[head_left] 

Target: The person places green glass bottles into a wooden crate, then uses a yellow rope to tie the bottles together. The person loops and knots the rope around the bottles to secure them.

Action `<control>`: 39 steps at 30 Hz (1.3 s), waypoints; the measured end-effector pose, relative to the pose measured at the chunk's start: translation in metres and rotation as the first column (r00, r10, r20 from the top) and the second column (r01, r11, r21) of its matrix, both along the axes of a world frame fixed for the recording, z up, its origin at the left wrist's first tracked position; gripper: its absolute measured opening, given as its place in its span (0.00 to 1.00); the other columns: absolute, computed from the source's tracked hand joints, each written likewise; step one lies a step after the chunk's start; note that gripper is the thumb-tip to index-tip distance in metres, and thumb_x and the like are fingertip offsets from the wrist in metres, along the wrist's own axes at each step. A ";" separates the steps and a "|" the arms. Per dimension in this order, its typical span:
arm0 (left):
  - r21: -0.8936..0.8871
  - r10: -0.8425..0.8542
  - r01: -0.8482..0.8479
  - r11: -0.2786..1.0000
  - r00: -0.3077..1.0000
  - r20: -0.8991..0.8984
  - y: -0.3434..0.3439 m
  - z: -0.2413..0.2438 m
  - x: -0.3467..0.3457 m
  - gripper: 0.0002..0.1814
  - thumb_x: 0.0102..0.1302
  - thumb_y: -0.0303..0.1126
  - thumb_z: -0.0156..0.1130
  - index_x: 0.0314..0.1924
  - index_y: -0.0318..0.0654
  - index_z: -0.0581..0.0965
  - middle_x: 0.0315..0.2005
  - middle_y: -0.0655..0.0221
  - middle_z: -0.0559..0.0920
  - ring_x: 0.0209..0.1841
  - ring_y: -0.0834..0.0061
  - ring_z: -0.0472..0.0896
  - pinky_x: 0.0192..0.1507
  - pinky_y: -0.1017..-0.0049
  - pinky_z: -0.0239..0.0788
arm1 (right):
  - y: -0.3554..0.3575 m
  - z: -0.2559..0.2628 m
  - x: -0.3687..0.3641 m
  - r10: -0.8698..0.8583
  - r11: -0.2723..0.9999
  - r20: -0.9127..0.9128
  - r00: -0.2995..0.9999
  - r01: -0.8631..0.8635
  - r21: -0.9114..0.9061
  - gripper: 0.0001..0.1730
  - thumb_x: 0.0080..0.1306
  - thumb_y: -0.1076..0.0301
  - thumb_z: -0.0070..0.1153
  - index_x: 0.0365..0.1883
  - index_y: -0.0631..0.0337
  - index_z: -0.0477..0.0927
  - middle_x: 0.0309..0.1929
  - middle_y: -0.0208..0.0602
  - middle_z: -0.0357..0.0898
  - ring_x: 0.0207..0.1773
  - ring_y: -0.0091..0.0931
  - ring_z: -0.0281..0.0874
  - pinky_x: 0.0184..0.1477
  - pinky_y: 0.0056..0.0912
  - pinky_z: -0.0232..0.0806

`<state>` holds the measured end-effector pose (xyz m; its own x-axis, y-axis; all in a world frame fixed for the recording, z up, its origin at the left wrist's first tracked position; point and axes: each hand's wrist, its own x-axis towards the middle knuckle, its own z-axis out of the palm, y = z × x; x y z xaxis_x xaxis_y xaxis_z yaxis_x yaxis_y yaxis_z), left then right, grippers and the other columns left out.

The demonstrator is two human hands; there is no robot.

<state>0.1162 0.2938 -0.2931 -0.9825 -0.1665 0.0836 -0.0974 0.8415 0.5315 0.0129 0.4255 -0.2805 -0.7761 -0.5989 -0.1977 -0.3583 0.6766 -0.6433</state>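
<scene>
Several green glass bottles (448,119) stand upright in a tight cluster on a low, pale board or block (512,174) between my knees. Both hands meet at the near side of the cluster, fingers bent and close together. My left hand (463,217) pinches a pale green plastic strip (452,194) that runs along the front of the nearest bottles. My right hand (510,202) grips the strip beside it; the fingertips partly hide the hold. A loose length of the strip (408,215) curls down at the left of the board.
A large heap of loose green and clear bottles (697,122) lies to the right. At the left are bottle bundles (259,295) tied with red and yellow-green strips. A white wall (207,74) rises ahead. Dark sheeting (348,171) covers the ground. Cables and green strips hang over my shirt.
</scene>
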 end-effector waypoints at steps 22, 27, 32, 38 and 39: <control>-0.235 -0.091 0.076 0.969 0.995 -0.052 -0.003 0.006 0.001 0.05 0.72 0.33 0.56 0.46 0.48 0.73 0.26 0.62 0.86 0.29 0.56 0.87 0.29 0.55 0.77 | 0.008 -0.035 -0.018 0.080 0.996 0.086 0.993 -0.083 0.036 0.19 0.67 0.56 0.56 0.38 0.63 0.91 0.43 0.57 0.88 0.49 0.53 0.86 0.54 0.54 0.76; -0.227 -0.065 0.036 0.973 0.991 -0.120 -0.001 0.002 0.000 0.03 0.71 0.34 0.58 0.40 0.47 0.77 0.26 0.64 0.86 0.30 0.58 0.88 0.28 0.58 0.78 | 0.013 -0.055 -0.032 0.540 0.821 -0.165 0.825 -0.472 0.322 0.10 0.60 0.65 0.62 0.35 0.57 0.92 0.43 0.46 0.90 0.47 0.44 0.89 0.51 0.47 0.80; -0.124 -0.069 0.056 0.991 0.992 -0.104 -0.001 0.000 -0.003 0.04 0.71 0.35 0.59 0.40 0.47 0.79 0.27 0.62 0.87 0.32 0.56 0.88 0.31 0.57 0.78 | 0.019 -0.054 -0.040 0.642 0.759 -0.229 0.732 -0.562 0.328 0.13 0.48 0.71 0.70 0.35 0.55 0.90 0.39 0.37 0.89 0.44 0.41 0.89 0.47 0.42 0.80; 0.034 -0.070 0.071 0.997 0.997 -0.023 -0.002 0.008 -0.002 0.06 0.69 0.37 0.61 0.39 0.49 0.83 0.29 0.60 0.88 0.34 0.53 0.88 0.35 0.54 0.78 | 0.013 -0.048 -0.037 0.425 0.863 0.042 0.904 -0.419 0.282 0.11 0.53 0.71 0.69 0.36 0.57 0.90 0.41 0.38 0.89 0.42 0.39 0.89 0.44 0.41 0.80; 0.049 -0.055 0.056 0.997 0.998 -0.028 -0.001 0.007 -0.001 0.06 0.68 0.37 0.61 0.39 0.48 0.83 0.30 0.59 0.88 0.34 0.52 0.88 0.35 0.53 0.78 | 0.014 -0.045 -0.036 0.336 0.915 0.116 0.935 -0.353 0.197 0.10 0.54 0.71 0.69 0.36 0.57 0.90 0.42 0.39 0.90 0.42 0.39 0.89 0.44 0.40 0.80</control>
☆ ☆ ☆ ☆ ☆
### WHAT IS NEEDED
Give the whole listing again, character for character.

### REPLY TO THE TASK
[head_left] 

Target: The person places green glass bottles into a wooden crate, then uses a yellow rope to tie the bottles together. The person loops and knots the rope around the bottles to secure them.

Action `<control>`: 39 steps at 30 Hz (1.3 s), waypoints; the measured end-effector pose, relative to the pose measured at the chunk's start: translation in metres and rotation as the first column (r00, r10, r20 from the top) and the second column (r01, r11, r21) of its matrix, both along the axes of a world frame fixed for the recording, z up, its origin at the left wrist's first tracked position; gripper: its absolute measured opening, given as its place in its span (0.00 to 1.00); the other columns: absolute, computed from the source's tracked hand joints, each written likewise; step one lies a step after the chunk's start; note that gripper is the thumb-tip to index-tip distance in metres, and thumb_x and the like are fingertip offsets from the wrist in metres, along the wrist's own axes at each step. A ";" separates the steps and a "|" the arms. Per dimension in this order, its typical span:
arm0 (left):
  - r21: -0.8936..0.8871
  - r10: -0.8425..0.8542
  - r01: -0.8482..0.8479
  - r11: -0.2786..1.0000
  - r00: -0.3077..1.0000
  - r20: -0.8991..0.8984
  - y: -0.3434..0.3439 m
  - z: -0.2413..0.2438 m
  - x: -0.3467..0.3457 m
  - gripper: 0.0002..0.1814
  - thumb_x: 0.0102..0.1302
  - thumb_y: -0.0303..0.1126
  - thumb_z: -0.0156..0.1130
  - index_x: 0.0314..0.1924
  - index_y: -0.0318..0.0654
  - index_z: -0.0581..0.0965
  - middle_x: 0.0315..0.2005
  - middle_y: -0.0655..0.0221
  - middle_z: -0.0559..0.0920
  - ring_x: 0.0209..0.1841
  - ring_y: -0.0834..0.0061
  - ring_z: -0.0472..0.0896
  - pinky_x: 0.0192..0.1507
  - pinky_y: -0.1017..-0.0049
  - pinky_z: -0.0239..0.0788
arm1 (right):
  - y: -0.3554..0.3575 m
  - z: -0.2559..0.2628 m
  - x: -0.3687..0.3641 m
  - r10: -0.8698..0.8583
  - r11: -0.2723..0.9999
  - r20: -0.9127..0.9128
  - r00: -0.2995..0.9999
  - r01: -0.8631..0.8635
  - r21: -0.9114..0.9061
  - gripper: 0.0001..0.1730
  - thumb_x: 0.0080..0.1306
  - thumb_y: -0.1076..0.0301
  - thumb_z: -0.0070..0.1153
  - index_x: 0.0365..0.1883
  - index_y: -0.0631..0.0337
  - index_z: -0.0477..0.0927
  - middle_x: 0.0309..0.1929
  - middle_y: -0.0208..0.0602
  - middle_z: -0.0357..0.0898
  - ring_x: 0.0207..0.1773
  - ring_y: -0.0091..0.0931
  - ring_z: -0.0281..0.0874
  - pinky_x: 0.0184..0.1477
  - pinky_y: 0.0056..0.0912
  - pinky_z: -0.0232..0.0806

`<state>` holds the measured end-effector pose (xyz m; its own x-axis, y-axis; all in a world frame fixed for the recording, z up, its origin at the left wrist's first tracked position; point and axes: each hand's wrist, its own x-axis towards the middle knuckle, its own z-axis out of the palm, y = z × x; x y z xaxis_x xaxis_y xaxis_z yaxis_x yaxis_y yaxis_z), left then right, grippers and the other columns left out.

The demonstrator is two human hands; there is no robot.

<state>0.1162 0.2938 -0.2931 -0.9825 -0.1665 0.0836 -0.0974 0.8415 0.5315 0.0129 0.4255 -0.2805 -0.7761 -0.5989 -0.1977 -0.3583 0.6766 -0.6433</state>
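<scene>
Several green glass bottles (448,119) stand upright in a tight cluster on a low, pale board or block (512,174) between my knees. Both hands meet at the near side of the cluster, fingers bent and close together. My left hand (463,217) pinches a pale green plastic strip (452,194) that runs along the front of the nearest bottles. My right hand (510,202) grips the strip beside it; the fingertips partly hide the hold. A loose length of the strip (408,215) curls down at the left of the board.
A large heap of loose green and clear bottles (697,122) lies to the right. At the left are bottle bundles (259,295) tied with red and yellow-green strips. A white wall (207,74) rises ahead. Dark sheeting (348,171) covers the ground. Cables and green strips hang over my shirt.
</scene>
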 end-effector waypoints at steps 22, 27, 32, 38 and 39: <control>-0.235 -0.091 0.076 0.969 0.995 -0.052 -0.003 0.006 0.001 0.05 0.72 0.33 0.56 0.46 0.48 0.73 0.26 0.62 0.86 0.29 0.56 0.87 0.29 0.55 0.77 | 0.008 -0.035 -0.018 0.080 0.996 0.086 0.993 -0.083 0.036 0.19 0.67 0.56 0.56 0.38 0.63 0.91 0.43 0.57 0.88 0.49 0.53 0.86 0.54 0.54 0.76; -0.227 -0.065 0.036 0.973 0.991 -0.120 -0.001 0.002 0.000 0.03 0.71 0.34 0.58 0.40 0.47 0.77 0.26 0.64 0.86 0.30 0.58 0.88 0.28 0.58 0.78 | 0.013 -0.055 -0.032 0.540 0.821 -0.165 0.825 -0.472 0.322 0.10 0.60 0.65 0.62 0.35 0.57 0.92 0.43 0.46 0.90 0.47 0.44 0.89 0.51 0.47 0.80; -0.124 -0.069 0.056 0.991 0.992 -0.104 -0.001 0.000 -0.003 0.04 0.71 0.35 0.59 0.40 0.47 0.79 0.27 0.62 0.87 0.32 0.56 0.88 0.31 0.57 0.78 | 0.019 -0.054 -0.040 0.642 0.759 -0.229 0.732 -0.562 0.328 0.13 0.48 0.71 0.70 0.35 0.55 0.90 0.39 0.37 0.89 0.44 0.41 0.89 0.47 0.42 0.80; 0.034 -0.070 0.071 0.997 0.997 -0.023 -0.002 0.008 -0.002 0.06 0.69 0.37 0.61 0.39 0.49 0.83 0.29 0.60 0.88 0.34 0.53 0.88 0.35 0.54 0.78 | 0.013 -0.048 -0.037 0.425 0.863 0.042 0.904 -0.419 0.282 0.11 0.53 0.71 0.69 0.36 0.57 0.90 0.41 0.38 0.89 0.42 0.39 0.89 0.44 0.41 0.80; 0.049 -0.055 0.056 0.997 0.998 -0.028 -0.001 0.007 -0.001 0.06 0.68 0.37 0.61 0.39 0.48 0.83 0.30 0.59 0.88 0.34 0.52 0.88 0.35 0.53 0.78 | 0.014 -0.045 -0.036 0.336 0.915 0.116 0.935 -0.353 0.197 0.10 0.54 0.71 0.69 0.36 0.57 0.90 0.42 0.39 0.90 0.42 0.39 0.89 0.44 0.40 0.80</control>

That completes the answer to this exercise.